Dopo tanti falsi allarmi, questo sembra essere davvero il giorno decisivo per il nostro governo. Oggi ci sarà l’esito del voto che avviene in queste ore sulla piattaforma Rousseau da parte degli iscritti del Movimento 5 stelle e che avrà un ruolo determinante per la formazione del governo giallorosso. Governo che potrebbe, in caso di esito positivo, già essere definito nella giornata di domani.

Il voto sulla piattaforma Rousseau

C’è chi la chiama democrazia e chi strategia politica.
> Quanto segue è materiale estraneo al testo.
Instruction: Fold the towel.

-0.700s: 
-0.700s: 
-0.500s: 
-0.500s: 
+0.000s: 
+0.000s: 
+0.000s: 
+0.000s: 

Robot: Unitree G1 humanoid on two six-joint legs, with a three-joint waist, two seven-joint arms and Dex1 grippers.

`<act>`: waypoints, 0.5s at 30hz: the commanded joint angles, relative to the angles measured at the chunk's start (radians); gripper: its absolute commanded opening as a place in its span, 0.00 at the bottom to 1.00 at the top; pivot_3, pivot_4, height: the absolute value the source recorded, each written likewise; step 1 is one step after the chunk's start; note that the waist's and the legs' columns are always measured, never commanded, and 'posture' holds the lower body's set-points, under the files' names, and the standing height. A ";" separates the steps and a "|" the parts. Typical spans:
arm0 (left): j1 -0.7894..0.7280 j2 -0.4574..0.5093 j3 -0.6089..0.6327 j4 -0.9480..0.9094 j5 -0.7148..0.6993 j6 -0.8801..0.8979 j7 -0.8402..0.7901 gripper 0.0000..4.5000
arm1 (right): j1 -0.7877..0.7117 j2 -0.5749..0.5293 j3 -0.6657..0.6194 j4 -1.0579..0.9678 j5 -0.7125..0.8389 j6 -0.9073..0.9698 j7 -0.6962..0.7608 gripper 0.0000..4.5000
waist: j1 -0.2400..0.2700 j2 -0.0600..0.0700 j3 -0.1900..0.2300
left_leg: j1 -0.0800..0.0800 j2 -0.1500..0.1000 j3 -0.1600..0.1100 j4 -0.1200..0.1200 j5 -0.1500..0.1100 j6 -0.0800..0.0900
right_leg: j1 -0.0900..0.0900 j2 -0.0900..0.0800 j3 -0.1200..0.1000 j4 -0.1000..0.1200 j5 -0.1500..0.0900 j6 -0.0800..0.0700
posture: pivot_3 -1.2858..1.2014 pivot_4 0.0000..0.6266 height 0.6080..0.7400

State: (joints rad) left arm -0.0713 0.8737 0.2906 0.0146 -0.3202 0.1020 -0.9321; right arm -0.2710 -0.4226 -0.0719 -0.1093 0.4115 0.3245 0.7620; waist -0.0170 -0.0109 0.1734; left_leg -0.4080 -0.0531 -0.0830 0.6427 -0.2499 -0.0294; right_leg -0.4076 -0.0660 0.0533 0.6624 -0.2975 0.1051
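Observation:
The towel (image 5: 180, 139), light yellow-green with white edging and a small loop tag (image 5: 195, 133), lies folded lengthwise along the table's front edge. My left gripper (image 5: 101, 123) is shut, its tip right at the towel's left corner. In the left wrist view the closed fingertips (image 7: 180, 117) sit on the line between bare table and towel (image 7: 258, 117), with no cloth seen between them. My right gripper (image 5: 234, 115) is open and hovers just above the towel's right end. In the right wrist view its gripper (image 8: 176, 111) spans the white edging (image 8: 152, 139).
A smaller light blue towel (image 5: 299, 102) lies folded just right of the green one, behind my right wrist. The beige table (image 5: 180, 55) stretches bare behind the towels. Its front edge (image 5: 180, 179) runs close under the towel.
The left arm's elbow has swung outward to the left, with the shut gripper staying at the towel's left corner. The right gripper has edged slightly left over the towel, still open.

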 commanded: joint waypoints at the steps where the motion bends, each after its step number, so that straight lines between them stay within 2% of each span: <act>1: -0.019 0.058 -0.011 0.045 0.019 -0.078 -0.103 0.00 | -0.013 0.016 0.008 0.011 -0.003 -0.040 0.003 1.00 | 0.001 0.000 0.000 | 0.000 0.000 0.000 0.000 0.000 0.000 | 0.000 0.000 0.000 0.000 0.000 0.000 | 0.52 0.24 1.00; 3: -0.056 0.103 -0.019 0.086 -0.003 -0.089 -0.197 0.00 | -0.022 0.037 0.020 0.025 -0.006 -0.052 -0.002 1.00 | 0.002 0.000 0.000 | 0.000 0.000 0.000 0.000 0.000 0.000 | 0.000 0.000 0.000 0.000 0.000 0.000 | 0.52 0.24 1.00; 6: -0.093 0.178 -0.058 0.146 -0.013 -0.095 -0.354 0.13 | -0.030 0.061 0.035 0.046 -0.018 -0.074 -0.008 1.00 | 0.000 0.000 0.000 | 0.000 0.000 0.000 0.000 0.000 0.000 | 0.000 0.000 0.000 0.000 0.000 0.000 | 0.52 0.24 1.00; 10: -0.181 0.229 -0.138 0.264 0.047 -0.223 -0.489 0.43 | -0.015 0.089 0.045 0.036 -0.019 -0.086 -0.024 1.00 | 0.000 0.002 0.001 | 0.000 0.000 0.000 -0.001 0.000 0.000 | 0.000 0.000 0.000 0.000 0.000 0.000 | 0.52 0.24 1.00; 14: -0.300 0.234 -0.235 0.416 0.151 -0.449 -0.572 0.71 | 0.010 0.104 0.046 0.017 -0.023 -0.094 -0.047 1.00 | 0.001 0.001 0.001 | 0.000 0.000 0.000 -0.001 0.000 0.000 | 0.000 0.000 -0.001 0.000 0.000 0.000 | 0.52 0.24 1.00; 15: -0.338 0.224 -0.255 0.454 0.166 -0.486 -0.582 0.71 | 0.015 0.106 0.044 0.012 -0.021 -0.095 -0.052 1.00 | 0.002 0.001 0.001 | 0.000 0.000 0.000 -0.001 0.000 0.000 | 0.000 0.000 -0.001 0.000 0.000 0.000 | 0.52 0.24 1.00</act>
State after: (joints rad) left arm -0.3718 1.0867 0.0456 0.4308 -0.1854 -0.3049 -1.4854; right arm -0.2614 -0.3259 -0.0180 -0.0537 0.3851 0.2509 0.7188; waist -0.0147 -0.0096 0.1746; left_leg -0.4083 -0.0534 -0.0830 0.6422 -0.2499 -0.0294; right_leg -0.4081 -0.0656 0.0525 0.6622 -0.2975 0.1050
Certo è che rimandare la formazione del governo dopo giorni e giorni di dibattiti e consultazioni per attendere il voto su una piattaforma online, è davvero curioso. E’ soprattutto curioso il fatto che si invochi la democrazia e il ruolo attivo dei cittadini non andando direttamente alle urne ma dando, di fatto, solo la possibilità a coloro che sono iscritti alla piattaforma di esprimere il proprio giudizio.

Interpellare solo una parte del Movimento 5 stelle, quello iscritto alla piattaforma, dopo giorni di consultazioni e un accordo che potrebbe nascere, è una mossa di certo molto intelligente per lasciare l’illusione del libero arbitrio. Libero arbitrio che, al momento, non viene completamente espresso. Nonostante le parole di Luigi Di Maio arrivate nella serata di ieri in seguito a quelle di Giuseppe Conte. Parole a cui poi si sono aggiunte anche quelle di Zingaretti.

Le posizioni di Di Maio e Conte

Proprio nella serata di ieri si sono espressi con messaggi a pochi minuti di distanza l’ex vicepremier Luigi Di Maio e l’ex Premier Giuseppe Conte. In entrambi i discorsi si è sottolineato come sia importante per il paese avere un governo. Questo, ovviamente, in prospettiva di un voto da cui ci si aspetta dunque un esito positivo.

Di Maio sottolinea come l’elettore sia sempre al centro per il Movimento 5 stelle, ma al contempo dice chiaramente che i problemi con il Partito Democratico sembrano essere in parte sciolti, soprattutto per quanto riguarda la sua carica. Il vero nodo, infatti, era questo. La sua carica  come vicepremier che dunque viene meno. Un modo per far capire agli elettori che il voto più saggio è quello volto a dare l’ok al governo giallorosso.

Ridimensionando il ruolo di Di Maio è dunque molto più semplice trovare accordi anche sul il resto. Anche e soprattutto perchè si è più disposti al dialogo, dal momento che ci si trova sullo stesso piano. Dialogo che sembra aver raggiunto un buon punto dal punto di vista economico, ma forse non ancora per quanto riguarda la questione migranti.

Il Partito Democratico non è d’accordo con il decreto sicurezza che il Movimento 5 stelle aveva approvato insieme alla Lega e vorrebbe rivedere dei punti. Quali e quanti siano non è dato sapere, ma le posizioni sono piuttosto differenti. Proprio in queste ore, infatti, si sono nuovamente riuniti i due schieramenti per trovare una soluzione. Soluzione su cui però c’è la spada di Damocle del voto sulla piattaforma Rousseau.